## EXERCISE BRIEF
Lines with "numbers" in them are to be located in the listing below and copied.

## THE RECORDS
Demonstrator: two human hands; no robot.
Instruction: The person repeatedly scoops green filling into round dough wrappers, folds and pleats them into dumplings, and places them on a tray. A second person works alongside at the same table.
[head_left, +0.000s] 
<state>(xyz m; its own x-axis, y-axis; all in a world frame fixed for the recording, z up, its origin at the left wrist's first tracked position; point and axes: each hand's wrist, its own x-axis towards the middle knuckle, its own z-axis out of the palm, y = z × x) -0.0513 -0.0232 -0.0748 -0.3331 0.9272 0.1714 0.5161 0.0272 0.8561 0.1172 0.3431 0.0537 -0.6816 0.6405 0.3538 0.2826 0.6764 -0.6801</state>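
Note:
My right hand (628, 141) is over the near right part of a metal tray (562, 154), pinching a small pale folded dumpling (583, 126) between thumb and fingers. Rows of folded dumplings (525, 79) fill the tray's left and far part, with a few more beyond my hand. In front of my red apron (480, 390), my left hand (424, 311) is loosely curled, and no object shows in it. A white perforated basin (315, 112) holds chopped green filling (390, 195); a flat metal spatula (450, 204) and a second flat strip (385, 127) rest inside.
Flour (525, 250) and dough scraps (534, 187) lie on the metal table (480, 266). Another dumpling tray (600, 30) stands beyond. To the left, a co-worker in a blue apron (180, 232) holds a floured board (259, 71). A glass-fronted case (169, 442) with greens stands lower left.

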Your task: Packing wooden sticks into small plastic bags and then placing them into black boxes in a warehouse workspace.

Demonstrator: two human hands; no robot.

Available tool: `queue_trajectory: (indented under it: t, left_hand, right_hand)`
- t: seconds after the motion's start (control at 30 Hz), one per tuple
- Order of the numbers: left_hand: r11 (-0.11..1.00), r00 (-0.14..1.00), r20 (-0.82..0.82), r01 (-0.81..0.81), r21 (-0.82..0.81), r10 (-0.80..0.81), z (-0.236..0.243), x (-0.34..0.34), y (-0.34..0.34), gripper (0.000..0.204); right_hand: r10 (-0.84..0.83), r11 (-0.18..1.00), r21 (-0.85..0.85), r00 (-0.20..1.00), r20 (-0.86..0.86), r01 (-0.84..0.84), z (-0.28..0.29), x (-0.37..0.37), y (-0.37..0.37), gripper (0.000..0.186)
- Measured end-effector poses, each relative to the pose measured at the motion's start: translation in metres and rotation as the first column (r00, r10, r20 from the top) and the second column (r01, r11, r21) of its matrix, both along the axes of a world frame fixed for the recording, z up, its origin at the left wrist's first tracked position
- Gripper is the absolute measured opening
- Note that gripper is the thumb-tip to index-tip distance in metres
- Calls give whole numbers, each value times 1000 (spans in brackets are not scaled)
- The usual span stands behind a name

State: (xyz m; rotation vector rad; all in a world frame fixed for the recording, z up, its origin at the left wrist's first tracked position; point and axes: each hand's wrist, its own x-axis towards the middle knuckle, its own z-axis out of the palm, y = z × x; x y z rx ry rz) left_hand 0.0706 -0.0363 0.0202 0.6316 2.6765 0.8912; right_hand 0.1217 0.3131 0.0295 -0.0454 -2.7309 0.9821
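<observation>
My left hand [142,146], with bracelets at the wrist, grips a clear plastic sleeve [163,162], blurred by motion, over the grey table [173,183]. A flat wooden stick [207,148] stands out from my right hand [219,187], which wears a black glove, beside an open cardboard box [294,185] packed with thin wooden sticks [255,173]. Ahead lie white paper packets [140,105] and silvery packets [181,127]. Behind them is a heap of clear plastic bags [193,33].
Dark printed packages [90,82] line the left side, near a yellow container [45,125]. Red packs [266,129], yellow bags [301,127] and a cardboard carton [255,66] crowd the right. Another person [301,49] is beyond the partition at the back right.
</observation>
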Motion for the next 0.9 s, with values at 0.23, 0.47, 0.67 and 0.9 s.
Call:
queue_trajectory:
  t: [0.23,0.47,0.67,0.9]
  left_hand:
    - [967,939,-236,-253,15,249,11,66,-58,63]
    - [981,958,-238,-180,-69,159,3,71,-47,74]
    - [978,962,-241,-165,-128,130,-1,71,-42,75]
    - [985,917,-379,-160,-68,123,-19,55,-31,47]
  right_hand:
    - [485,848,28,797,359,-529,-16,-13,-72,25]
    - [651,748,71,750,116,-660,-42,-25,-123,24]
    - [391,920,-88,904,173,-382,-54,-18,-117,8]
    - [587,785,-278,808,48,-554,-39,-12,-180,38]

## ANSWER SPACE
- Order of the numbers: left_hand: r11 (-0.11..1.00), r00 (-0.14..1.00), r20 (-0.82..0.82), r01 (-0.81..0.81), r21 (-0.82..0.81), r10 (-0.80..0.81), z (-0.236..0.243), x (-0.34..0.34), y (-0.34..0.34), gripper (0.000..0.204); right_hand: r10 (-0.84..0.83), r11 (-0.18..1.00), r21 (-0.85..0.85), r00 (-0.20..1.00), r20 (-0.86..0.86), r01 (-0.84..0.84), z (-0.28..0.29), x (-0.37..0.37), y (-0.37..0.37), gripper (0.000..0.186)
- Calls give whole numbers, each value times 1000 (spans in brackets are not scaled)

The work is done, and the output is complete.